By
Bloomberg
Published
April 22, 2024
The era of so-called quiet luxury in the fashion industry is over and wealthy consumers will once again want bold designs, Valentino's president predicted.
Rachid Mohamed Rachid said it will be “a new chapter” for Valentino after the Italian fashion house hired Alessandro Michele as creative director last month.
Michele, Gucci's former star designer, is known for his quirky, bohemian-chic designs, a sign that Valentino could move away from the minimalist, monochrome styles of his predecessor Pierpaolo Piccioli, who is more associated with the “quiet luxury” trend. “which became popular. after the pandemic.
“We know that quiet luxury has prevailed in recent years,” Rachid said in an interview with Bloomberg TV. “I think, like many others in fashion, this will end.”
He said bold colors and designs “will come back with a vengeance and we are preparing for that.”
Piccioli's collections caused a stir for their elegance and focus on a single color. Two years ago, the brand presented a fall and winter collection in which all the clothes were bright pink. At her final Paris Fashion Week show last month, Piccioli revealed more than 60 looks with models wearing only black pieces, with variations between embroidered and sheer lace dresses.
Valentino surprised the fashion world when it hired Michele. Under his direction, Gucci's sales nearly tripled between 2015 and 2019 as his designs appealed to younger generations and the company collaborated with other brands such as Adidas AG.
But when Covid-19 hit, Gucci's sales couldn't keep pace with those of its biggest rivals, such as Louis Vuitton, and parent company Kering SA parted ways with the designer at the end of 2022.

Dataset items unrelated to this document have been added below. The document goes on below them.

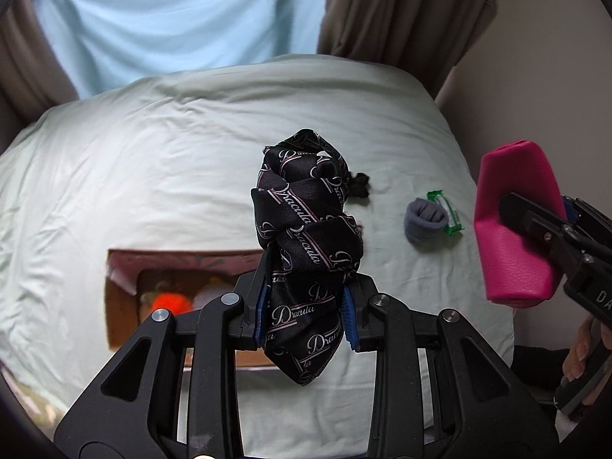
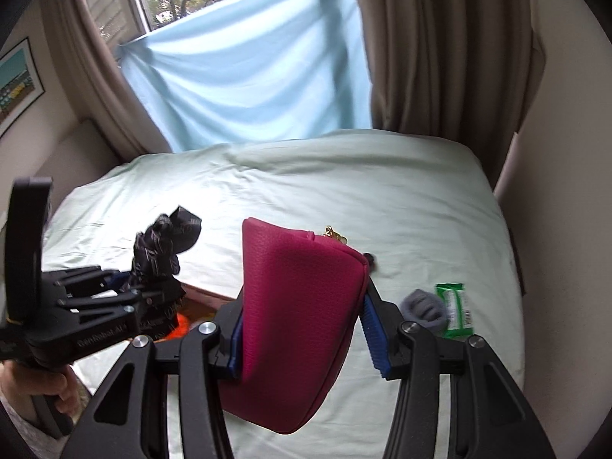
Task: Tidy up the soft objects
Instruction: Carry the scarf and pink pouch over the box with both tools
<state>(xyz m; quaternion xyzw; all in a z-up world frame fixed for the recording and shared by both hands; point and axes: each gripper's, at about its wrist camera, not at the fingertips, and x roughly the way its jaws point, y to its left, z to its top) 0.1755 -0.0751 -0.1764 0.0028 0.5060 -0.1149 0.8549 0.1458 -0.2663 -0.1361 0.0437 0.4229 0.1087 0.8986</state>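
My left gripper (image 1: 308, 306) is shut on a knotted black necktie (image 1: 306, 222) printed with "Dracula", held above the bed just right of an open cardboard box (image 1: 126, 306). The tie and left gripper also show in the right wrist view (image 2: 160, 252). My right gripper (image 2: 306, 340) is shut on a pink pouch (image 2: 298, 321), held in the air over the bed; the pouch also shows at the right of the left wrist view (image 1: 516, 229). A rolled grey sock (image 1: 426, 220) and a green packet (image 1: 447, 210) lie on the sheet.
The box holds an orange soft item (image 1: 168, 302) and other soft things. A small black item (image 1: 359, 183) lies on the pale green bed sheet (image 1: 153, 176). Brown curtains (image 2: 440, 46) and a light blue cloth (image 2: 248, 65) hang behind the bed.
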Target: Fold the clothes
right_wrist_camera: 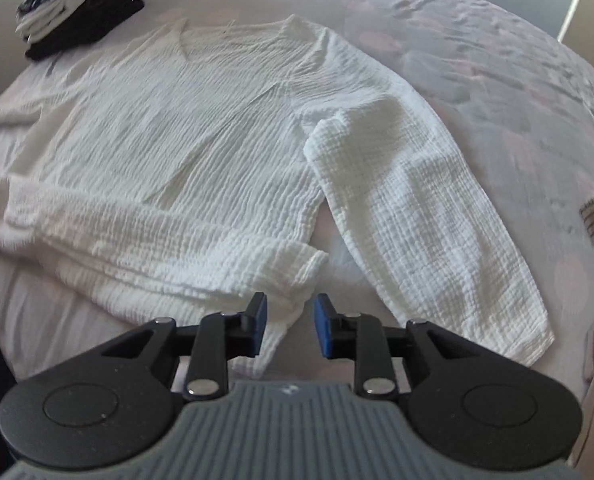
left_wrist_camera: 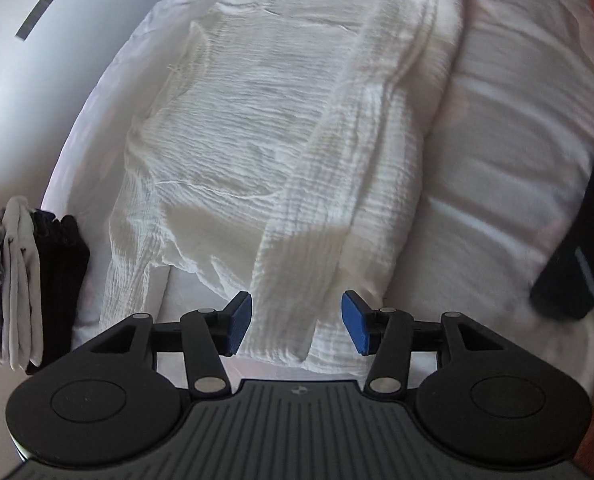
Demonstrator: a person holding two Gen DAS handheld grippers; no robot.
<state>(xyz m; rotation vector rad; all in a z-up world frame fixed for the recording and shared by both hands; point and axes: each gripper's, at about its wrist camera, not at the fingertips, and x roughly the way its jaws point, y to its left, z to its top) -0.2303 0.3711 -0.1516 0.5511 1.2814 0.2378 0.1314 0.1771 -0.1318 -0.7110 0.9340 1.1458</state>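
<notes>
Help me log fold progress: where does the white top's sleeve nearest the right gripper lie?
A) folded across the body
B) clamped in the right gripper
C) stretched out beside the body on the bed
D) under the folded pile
C: in the right wrist view the sleeve lies flat on the bed, angled away from the top, clear of the open right gripper.

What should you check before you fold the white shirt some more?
1. Left gripper open: ok, nothing pinched.
2. Right gripper open: ok, pads apart, no cloth between them.
3. White shirt lying flat on the bed: ok.
4. One sleeve folded across the body: ok.
5. Other sleeve folded in: not ok, it sticks out to the side.
6. Stack of folded clothes out of the way: ok, apart from the shirt.
</notes>
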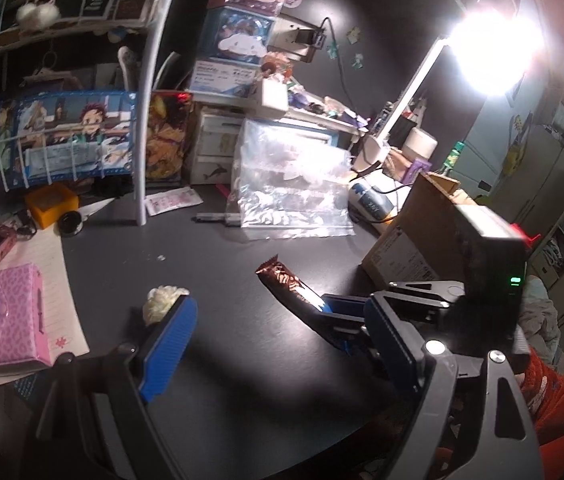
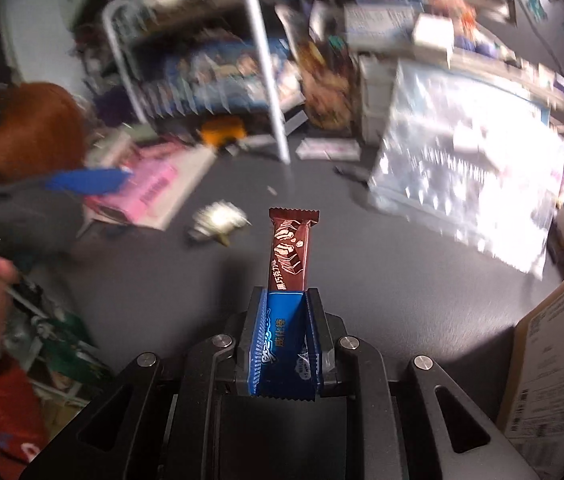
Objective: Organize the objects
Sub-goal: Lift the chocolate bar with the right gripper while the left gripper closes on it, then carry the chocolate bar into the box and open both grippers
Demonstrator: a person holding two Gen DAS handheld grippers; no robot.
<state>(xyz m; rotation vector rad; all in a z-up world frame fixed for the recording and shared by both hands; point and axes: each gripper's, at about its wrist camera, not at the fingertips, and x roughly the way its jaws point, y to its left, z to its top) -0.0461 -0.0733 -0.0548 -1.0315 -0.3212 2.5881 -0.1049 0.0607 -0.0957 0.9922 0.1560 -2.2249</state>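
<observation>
Jaws of the right gripper (image 2: 285, 300) are seen clenched on a chocolate bar wrapper (image 2: 287, 252) at lower centre of the right wrist view; the brown front half projects past the fingertips toward mid-frame, while the blue rear half is pinched between the blue pads and partly hidden by them. Printed characters on the wrapper are visible but not fully legible. In the left wrist view the same wrapper (image 1: 287, 286) is found right of centre, raised above the dark tabletop (image 1: 242, 360), with its rear end covered by the right gripper (image 1: 327, 308).

Jaws of the left gripper (image 1: 282, 340) are noted released and wide, with nothing between them. One blue ribbed pad is seen at lower left, the other at lower right, partly overlapping the right gripper's body. A pale crumpled object (image 1: 162, 300) is partly hidden behind the left pad; its nature cannot be made out. In the right wrist view it (image 2: 218, 222) appears blurred, left of the bar.

A clear plastic zip bag (image 1: 289, 184) is recorded upright at upper centre, its contents indistinct through glare. A cardboard box (image 1: 409, 236) is cut off by the right gripper's housing at mid right. A pink tissue pack (image 1: 18, 316) lies at far left. A desk lamp (image 1: 493, 52) blows out the upper right corner. Most of the right wrist background is smeared by motion blur.
</observation>
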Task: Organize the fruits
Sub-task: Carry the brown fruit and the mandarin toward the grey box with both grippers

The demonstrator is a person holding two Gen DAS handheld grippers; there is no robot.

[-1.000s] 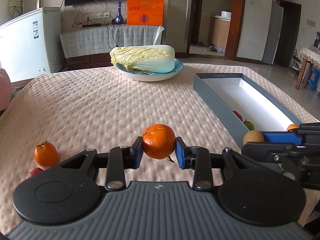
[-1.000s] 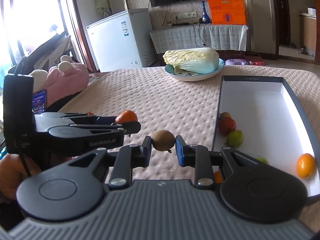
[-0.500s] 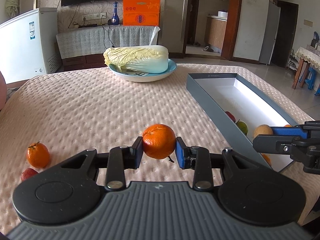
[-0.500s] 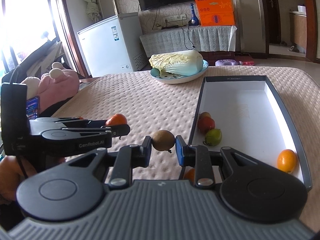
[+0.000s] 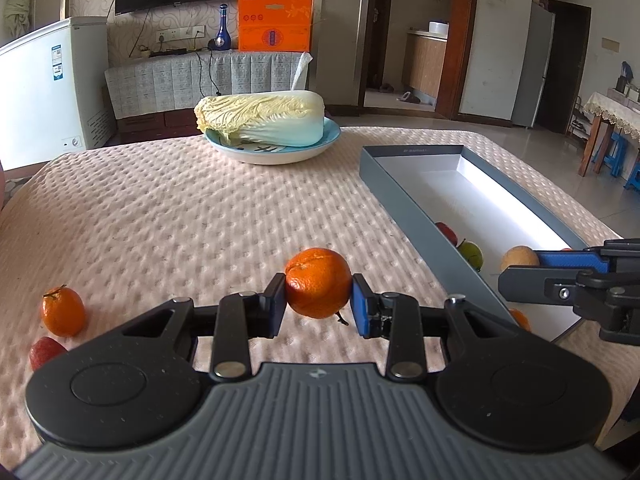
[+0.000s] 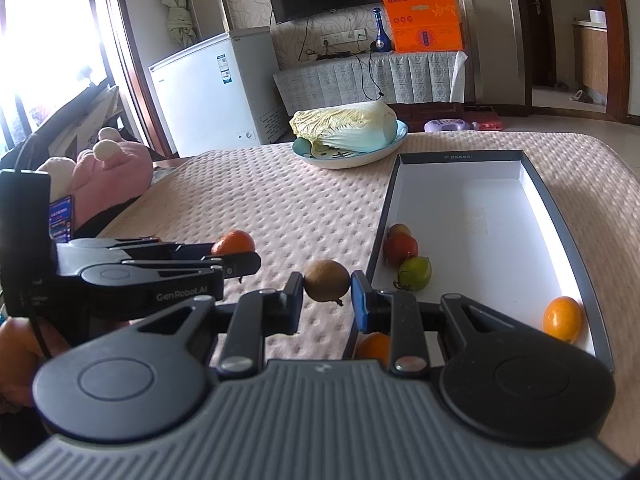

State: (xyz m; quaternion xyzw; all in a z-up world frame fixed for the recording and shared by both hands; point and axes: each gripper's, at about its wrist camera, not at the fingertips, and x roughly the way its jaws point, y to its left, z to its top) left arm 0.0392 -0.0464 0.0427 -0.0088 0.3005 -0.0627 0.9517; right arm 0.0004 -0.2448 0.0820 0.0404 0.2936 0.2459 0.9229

Valentino is controlled by Qatar's Mayhoola, but sold a 30% stake to Kering last year.
Rachid said conditions remain difficult for luxury goods. “This year started with the expectation that luxury markets would grow 2% to 4%,” he said. “My personal feeling is that it will be much less than that; it will probably be flat. “The reality is that Europe and the United States are still very stagnant right now and China is still weak.”
Still, he said there are signs that a Chinese recovery could take hold in the second half of the year.